**PROBLEM TO SOLVE**
Every line with the string "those" must be copied from the entries below.

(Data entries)

□ □ □ □

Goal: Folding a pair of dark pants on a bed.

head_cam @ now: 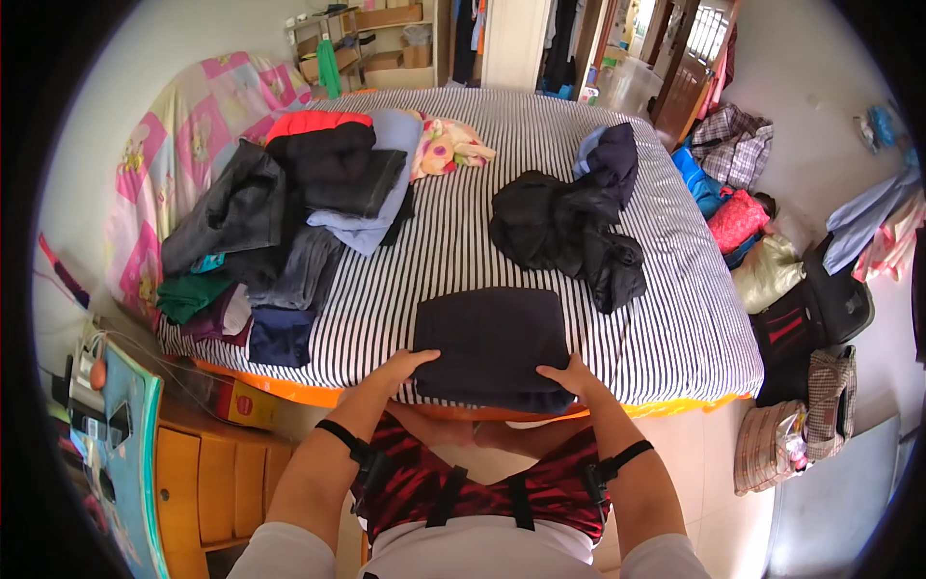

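A dark navy folded garment (pixel 492 344) lies as a neat rectangle at the near edge of the striped bed (pixel 448 253). My left hand (pixel 404 368) grips its left side near the lower corner, thumb on top. On the opposite side my right hand (pixel 575 376) holds it the same way, fingers hidden underneath. Beyond it to the right is a loose heap of black clothing (pixel 557 224), crumpled and shiny in places. A navy garment (pixel 615 155) with a light blue part touches the heap's far end.
Piled folded clothes (pixel 304 210) cover the bed's left side, beside a pink patterned cover (pixel 195 130). A floral cloth (pixel 448 148) lies further back. Bags (pixel 788 311) crowd the floor on the right. At lower left stand a wooden drawer cabinet (pixel 217 478) and a blue-topped table (pixel 130 412).
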The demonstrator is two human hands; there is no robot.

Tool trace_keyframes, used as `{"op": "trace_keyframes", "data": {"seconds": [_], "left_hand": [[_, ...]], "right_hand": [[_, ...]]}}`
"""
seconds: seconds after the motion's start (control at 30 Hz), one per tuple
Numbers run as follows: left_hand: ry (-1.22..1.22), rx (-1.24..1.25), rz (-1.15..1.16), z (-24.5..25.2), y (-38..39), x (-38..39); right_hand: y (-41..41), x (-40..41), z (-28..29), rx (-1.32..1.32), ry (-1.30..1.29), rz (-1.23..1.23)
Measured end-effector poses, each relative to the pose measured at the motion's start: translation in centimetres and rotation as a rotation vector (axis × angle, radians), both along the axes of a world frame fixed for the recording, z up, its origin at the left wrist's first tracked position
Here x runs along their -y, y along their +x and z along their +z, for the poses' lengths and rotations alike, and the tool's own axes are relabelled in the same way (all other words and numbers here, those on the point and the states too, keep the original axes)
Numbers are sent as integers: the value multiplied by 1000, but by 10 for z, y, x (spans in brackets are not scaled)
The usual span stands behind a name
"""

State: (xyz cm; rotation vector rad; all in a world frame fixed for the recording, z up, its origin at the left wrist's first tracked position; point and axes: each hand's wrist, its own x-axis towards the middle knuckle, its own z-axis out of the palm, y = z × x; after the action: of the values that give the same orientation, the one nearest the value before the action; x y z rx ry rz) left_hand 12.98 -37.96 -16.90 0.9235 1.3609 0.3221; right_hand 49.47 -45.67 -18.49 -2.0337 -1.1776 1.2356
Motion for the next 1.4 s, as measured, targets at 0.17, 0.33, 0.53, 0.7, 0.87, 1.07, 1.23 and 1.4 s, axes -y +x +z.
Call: {"op": "trace_keyframes", "data": {"seconds": [0.17, 0.33, 0.53, 0.7, 0.87, 1.07, 1.23, 1.4], "left_hand": [[161, 392, 55, 41, 16, 0], [375, 578, 209, 67, 13, -27], [594, -295, 150, 10, 5, -25], [843, -492, -207, -10, 0, -2], [1007, -744, -362, 16, 16, 8], [1096, -971, -536, -7, 30, -1], [1195, -1070, -575, -16, 25, -11], [1263, -1132, -562, -17, 25, -13]], "right_hand": [[5, -9, 46, -284, 185, -89], [-2, -18, 87, -514, 387, -135], [4, -20, 18, 266, 333, -108], [20, 1, -29, 136, 289, -58], [18, 12, -21, 158, 114, 65], [-14, 20, -4, 514, 187, 77], [-9, 15, 5, 649, 214, 63], [-3, 12, 7, 682, 234, 63]]}}
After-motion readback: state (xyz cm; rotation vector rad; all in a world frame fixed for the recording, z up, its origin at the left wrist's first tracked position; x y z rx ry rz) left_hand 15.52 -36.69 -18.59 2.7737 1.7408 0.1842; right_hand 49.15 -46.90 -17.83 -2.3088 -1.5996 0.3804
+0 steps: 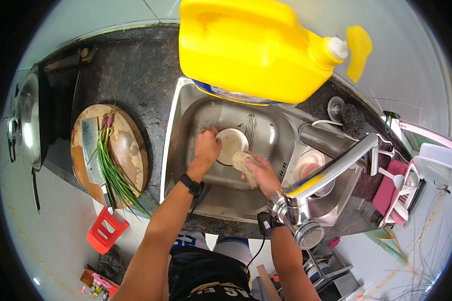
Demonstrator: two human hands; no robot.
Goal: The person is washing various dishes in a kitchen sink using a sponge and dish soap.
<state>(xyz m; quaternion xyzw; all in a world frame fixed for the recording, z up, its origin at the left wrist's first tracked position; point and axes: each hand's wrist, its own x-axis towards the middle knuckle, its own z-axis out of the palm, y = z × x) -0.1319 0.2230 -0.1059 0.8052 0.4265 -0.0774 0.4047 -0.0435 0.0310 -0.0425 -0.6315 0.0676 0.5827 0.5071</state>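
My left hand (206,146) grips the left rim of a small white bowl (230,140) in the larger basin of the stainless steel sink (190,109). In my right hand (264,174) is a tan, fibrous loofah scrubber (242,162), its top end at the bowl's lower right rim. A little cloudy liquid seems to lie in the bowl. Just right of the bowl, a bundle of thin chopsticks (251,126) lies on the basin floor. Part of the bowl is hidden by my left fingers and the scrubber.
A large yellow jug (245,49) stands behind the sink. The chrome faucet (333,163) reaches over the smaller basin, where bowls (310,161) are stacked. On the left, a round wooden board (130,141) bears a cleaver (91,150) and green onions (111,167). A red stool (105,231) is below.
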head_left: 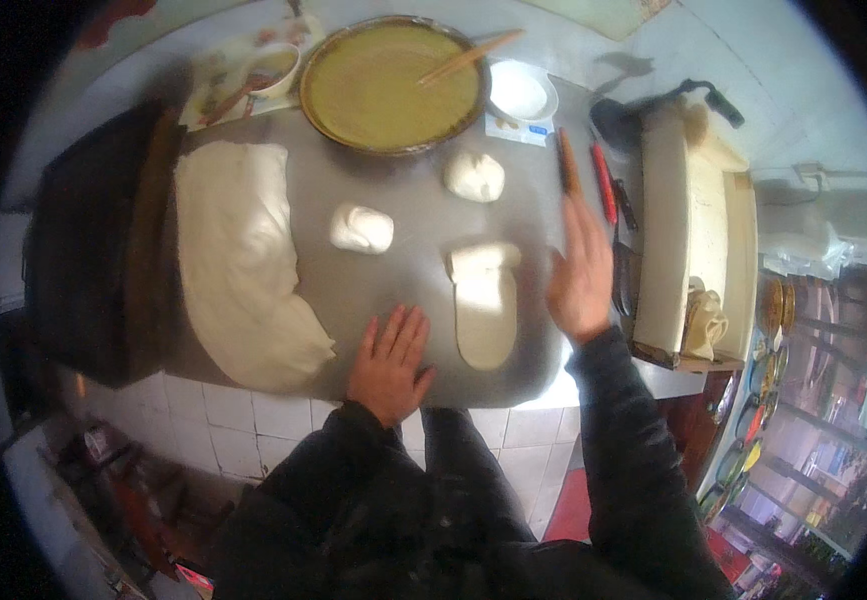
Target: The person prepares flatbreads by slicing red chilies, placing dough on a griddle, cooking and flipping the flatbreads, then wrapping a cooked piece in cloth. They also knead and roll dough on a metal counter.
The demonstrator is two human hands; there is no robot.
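Observation:
My left hand [390, 367] lies flat near the front edge of the metal work surface [403, 277], fingers slightly apart, holding nothing. My right hand [583, 274] is at the right, its fingertips at the near end of a wooden rolling pin [569, 161]; whether it grips the pin cannot be told. Between the hands lies a flattened dough strip [486, 315] with its far end rolled or folded over. Two small dough pieces [362, 229], [474, 177] sit farther back. A large dough sheet [238, 262] covers the left side.
At the back stand a wide pan of yellowish liquid or paste [381, 90] with a wooden stick [471, 56] in it, a bowl of white powder [518, 91] and a bowl with a spoon [272, 69]. Right are a red-handled tool [603, 184] and a long open box [662, 225].

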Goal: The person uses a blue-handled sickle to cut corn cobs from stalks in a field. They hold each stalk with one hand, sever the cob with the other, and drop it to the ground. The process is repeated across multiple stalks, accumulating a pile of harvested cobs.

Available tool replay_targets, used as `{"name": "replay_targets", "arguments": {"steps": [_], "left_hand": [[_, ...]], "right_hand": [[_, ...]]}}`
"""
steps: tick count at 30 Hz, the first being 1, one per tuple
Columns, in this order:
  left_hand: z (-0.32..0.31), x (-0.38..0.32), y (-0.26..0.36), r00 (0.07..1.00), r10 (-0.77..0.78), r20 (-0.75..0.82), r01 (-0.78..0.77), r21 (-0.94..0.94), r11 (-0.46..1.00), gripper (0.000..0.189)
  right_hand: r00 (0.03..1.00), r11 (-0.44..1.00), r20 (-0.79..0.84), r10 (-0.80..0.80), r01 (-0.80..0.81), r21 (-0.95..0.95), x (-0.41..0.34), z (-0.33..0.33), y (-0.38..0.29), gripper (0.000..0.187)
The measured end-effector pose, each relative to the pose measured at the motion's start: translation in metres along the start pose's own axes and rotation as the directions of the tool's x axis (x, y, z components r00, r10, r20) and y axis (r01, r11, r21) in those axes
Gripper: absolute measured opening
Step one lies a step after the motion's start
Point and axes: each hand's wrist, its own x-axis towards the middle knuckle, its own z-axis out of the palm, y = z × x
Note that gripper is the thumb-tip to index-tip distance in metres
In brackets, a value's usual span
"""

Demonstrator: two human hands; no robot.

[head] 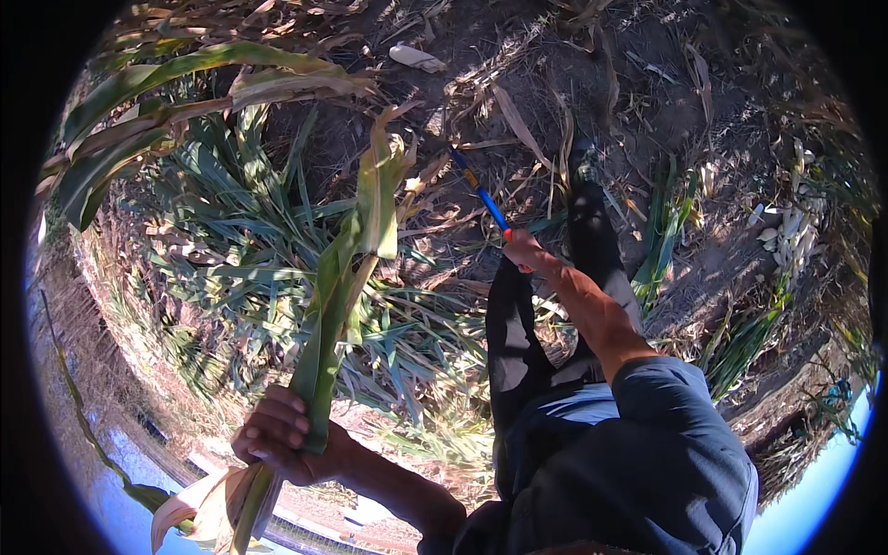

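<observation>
My left hand (286, 436) is closed around a maize stalk (362, 277). Long green and drying leaves hang along the stalk, and a pale, dry husk (198, 510) sticks out below the fist. In front of my legs, my right hand (525, 250) grips a hand tool by the orange-red end of its blue handle (491, 207). The handle slants away toward the soil near the stalk's far end. What sits at the tool's far tip is too dark to make out.
Cut green maize leaves (270, 215) lie heaped on the left. A pale maize cob (416, 58) rests on bare soil ahead. Several husked cobs (794, 232) are piled at the right. Yellow-green leaves (208, 66) arch in at upper left. My dark trouser legs (513, 319) stand amid dry litter.
</observation>
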Motion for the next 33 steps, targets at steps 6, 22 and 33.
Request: {"name": "replay_targets", "arguments": {"steps": [6,22,33], "left_hand": [[-0.065,0.033,0.039,0.998,-0.019,0.053,0.028,-0.169,0.985,0.028],[0.333,0.104,-0.003,0.927,0.034,0.374,0.007,-0.107,0.994,0.021],[0.581,0.087,-0.043,0.727,-0.003,0.687,0.111,-0.113,0.987,0.053]], "right_hand": [[0.986,0.857,0.165,-0.029,-0.061,0.512,-0.144,0.007,0.045,0.01],[0.837,0.228,-0.538,-0.103,0.546,0.806,-0.22,-0.236,-0.095,0.005],[0.881,0.473,-0.399,-0.255,0.474,0.743,-0.218,-0.299,-0.103,0.006]]}}
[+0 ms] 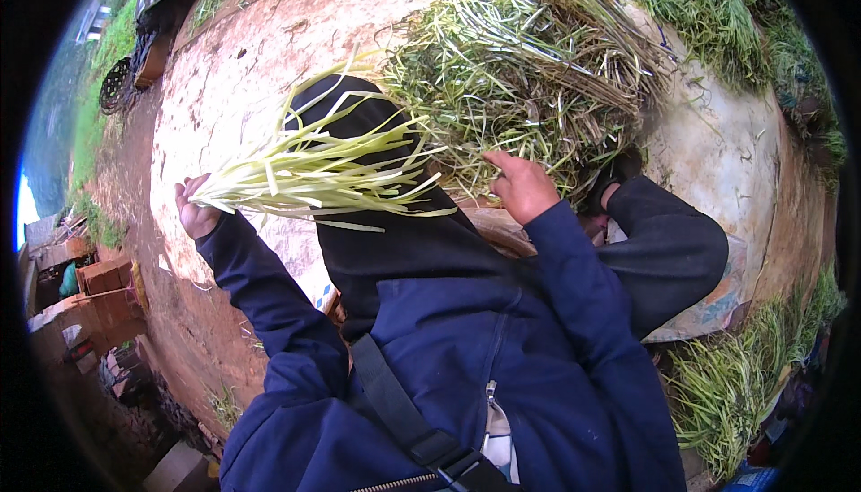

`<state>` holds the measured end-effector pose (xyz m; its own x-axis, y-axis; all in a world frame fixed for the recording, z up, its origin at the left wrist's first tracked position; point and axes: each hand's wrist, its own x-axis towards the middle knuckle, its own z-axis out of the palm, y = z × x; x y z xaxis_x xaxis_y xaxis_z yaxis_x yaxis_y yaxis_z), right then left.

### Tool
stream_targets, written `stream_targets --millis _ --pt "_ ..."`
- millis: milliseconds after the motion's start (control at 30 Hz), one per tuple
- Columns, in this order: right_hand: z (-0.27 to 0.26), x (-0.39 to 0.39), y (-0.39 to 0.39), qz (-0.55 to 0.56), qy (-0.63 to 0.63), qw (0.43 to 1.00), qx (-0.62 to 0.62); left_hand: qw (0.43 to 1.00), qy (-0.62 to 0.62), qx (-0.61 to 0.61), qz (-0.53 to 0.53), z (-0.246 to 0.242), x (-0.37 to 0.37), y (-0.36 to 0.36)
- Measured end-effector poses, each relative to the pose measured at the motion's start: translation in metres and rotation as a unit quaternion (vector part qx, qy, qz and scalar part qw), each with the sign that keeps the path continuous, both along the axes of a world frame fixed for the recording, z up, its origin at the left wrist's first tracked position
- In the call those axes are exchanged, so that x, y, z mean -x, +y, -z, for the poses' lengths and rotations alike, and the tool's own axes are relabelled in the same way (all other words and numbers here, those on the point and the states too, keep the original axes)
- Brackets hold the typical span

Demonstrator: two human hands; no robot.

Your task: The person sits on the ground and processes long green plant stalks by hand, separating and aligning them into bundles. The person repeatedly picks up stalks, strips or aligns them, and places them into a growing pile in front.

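Observation:
My left hand [196, 207] is closed around one end of a bunch of long, flat, pale yellow-green leaves [323, 172]. Their loose ends fan out to the right, over my raised knee in black trousers. To the right of the bunch, my right hand [523, 186] holds nothing that shows, its index finger extended and its other fingers partly curled. Just beyond that hand lies a large heap of green leaves and dry brown stalks [525, 75], close to my folded leg.
A pale, dirt-stained sheet [222, 102] lies under the heap. More green leaves [699, 14] are piled at the upper right, and others [733, 377] at the lower right. Bricks [107, 297] stand at the far left, with a dark woven basket [118, 85] farther up.

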<state>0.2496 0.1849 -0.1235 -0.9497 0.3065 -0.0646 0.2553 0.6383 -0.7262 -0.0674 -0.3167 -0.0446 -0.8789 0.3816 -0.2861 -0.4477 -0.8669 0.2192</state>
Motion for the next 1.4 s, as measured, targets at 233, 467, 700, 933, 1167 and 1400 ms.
stream_targets --millis 233,467,700,933,1167,1400 --pt "-0.068 0.005 -0.031 -0.122 0.019 0.988 0.091 0.996 0.056 -0.016 0.064 0.004 0.003 -0.008" --pt "-0.025 0.008 -0.036 -0.069 -0.008 0.976 0.205 0.996 0.003 0.054 -0.075 -0.003 -0.002 0.008" --pt "0.026 0.020 -0.002 0.143 -0.046 0.960 0.236 0.997 0.068 0.035 0.027 -0.014 -0.014 0.023" --pt "-0.003 0.048 -0.014 0.069 0.084 0.981 0.160 0.996 0.064 0.055 0.001 -0.016 -0.016 0.033" --pt "-0.029 0.075 -0.035 -0.038 0.125 0.983 0.129 0.986 0.127 0.018 0.105 -0.019 -0.019 0.036" --pt "0.002 0.068 -0.032 0.084 0.036 0.914 0.395 0.990 0.141 -0.011 0.014 -0.045 -0.032 0.074"
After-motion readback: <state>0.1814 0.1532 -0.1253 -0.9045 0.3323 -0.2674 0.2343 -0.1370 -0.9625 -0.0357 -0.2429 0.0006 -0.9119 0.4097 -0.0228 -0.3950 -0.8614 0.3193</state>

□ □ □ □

**RESULT BELOW**
Here x runs along their -y, y along their +x and z along their +z, for the poses' lengths and rotations alike, and the tool's own axes are relabelled in the same way (all other words and numbers here, those on the point and the states too, keep the original axes)
The measured end-effector pose, each relative to the pose measured at the motion's start: translation in metres along the start pose's own axes and rotation as the directions of the tool's x axis (x, y, z components r00, r10, r20) and y axis (r01, r11, r21) in those axes
- In the call those axes are exchanged, so that x, y, z mean -x, +y, -z, for the poses' lengths and rotations alike, and the tool's own axes are relabelled in the same way (all other words and numbers here, those on the point and the states too, keep the original axes)

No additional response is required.